La última vez, Hearst había sangrado mucho en el abdomen, pero nunca gritó de dolor.

Así que ahora que dijo que no se sentía bien en el pecho, Anaya inmediatamente pensó que tenía una hemorragia interna.

Joshua, que todavía estaba de pie a un lado, se quedó sin palabras.

¡Mentira!

¡Ni siquiera había tocado a Hearst!

Pensando en ello, Joshua gritó:
—¡Ni siquiera lo toqué!

¡Este bastardo te está mintiendo para ganar tu simpatía!

Al escuchar esto, Anaya se volvió para mirar a Joshua con un disgusto indisimulado en sus ojos.
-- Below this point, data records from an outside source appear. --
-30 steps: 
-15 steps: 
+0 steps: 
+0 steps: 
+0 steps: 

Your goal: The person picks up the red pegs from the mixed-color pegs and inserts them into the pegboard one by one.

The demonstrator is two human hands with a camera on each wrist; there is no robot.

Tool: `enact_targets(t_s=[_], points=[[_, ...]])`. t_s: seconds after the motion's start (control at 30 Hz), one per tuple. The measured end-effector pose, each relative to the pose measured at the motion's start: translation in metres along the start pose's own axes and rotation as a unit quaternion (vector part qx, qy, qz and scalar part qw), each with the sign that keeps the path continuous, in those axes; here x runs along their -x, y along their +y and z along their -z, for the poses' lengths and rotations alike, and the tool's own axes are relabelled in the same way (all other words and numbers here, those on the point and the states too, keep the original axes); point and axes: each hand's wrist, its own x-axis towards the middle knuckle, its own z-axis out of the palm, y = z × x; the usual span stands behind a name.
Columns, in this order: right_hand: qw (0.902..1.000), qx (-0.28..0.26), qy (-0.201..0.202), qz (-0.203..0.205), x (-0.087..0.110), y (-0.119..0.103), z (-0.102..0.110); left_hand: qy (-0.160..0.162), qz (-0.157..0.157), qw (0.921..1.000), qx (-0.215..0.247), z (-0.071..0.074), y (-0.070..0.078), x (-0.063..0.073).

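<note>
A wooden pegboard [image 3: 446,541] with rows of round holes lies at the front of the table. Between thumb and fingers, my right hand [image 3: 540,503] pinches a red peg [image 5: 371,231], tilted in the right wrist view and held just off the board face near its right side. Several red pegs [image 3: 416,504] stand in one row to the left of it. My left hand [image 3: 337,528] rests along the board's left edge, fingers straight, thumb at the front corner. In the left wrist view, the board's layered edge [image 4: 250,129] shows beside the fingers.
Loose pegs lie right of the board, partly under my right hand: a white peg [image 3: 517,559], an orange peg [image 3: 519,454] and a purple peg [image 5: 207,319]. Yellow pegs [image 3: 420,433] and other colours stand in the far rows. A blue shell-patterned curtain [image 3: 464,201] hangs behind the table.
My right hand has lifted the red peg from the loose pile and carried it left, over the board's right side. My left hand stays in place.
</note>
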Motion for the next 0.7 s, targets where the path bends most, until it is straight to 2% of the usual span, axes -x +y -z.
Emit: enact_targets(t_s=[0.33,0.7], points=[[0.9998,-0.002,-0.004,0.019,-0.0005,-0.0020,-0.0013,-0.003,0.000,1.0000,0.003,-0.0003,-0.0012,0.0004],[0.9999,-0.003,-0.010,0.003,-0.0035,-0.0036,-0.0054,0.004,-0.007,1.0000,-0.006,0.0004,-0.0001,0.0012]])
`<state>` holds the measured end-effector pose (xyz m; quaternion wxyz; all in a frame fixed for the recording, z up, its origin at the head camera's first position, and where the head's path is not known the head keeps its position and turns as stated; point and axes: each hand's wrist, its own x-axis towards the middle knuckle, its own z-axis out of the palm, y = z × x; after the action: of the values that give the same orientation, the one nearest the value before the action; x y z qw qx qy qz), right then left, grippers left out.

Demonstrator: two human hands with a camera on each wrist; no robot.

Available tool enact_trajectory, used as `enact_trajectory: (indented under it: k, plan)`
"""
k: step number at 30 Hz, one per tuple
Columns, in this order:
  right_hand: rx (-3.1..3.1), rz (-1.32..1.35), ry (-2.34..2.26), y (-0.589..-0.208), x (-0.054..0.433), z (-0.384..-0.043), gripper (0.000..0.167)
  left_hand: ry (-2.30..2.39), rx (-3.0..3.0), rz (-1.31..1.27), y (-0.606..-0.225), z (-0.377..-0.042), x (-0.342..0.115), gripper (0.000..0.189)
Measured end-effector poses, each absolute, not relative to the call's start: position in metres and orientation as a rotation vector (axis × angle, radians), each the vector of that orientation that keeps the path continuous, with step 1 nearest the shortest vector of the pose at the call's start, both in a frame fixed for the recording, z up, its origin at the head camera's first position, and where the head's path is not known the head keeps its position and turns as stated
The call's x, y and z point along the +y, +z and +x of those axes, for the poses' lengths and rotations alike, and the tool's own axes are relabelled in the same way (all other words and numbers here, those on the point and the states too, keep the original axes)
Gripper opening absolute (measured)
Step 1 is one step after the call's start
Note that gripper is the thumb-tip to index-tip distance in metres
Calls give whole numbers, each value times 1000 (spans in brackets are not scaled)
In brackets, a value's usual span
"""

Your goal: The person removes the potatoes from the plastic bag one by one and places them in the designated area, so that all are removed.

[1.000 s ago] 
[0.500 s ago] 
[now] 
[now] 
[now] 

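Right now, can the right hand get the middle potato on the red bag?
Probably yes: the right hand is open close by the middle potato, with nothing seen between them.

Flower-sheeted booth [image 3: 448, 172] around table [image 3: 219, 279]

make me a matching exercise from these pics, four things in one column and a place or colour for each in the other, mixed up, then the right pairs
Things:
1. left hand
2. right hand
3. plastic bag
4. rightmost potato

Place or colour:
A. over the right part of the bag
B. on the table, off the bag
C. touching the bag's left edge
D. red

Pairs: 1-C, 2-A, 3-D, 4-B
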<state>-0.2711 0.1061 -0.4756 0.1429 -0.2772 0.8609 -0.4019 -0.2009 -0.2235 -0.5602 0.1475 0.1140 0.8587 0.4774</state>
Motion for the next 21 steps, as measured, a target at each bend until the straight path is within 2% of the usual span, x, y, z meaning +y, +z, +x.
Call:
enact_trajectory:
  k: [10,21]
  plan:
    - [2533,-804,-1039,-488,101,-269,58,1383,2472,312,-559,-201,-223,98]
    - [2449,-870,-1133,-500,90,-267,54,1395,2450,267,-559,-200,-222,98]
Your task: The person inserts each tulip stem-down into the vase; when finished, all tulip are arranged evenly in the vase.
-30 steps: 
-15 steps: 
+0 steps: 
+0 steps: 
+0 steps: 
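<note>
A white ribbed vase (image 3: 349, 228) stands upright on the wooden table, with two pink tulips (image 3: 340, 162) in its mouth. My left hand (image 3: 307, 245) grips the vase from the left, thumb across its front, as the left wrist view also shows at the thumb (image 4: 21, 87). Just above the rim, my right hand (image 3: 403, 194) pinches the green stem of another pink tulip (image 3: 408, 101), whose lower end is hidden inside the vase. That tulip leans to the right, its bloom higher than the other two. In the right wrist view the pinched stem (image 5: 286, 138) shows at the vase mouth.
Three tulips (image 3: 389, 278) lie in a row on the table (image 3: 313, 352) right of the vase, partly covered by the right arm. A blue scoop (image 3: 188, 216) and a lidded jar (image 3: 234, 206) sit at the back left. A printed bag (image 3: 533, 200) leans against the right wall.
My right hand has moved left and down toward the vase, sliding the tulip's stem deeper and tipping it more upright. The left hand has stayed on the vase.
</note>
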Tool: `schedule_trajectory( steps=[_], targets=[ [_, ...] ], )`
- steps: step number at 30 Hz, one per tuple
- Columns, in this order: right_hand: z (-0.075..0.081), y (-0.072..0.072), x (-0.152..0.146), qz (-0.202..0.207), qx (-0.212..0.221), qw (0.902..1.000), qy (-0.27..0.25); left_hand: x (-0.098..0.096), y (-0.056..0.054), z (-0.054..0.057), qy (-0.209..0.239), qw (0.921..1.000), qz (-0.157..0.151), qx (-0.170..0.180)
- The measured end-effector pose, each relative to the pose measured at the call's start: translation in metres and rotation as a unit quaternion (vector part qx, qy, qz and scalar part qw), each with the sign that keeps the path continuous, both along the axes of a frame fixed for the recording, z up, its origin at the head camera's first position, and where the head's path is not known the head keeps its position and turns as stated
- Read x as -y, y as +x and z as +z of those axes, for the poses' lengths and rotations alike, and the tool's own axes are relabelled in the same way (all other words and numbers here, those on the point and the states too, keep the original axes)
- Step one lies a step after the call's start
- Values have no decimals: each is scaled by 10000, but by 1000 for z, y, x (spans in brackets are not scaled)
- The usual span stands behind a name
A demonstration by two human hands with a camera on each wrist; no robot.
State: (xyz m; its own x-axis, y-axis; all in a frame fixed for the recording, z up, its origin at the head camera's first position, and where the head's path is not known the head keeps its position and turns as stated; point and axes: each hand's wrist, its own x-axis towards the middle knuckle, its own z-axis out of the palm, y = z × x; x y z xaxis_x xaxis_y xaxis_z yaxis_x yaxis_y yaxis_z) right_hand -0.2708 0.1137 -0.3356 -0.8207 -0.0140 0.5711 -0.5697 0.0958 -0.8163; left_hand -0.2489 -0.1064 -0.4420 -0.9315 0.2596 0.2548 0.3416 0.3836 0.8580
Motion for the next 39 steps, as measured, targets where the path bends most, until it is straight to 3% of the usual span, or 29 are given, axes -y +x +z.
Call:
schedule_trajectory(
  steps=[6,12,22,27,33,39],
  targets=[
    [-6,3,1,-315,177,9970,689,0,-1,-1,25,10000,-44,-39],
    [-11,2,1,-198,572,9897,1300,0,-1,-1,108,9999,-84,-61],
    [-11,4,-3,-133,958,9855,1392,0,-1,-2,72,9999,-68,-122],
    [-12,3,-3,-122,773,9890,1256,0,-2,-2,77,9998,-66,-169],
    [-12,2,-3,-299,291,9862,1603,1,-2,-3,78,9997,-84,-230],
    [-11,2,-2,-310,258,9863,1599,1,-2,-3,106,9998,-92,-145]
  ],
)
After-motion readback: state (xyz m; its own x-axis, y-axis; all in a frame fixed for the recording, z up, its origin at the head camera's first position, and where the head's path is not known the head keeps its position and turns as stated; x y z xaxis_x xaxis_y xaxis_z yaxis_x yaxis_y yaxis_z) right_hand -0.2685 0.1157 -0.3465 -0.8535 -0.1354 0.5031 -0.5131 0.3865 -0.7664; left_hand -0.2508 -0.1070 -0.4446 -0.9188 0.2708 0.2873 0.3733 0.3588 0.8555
—Joshua, te estás volviendo más despreciable que antes.

¡Lo acabas de golpear y ahora incluso intentas calumniarlo!

¿Crees que te voy a creer?

Viendo que Anaya no le creía, Joshua no pudo evitar gritar:
—¿Por qué te mentiría?

Anaya se burló y replicó:
—Siempre has estado haciendo cosas sin lógica como un perro rabioso, Sr.

Maltz.

¿Cómo podría saber lo que estás haciendo?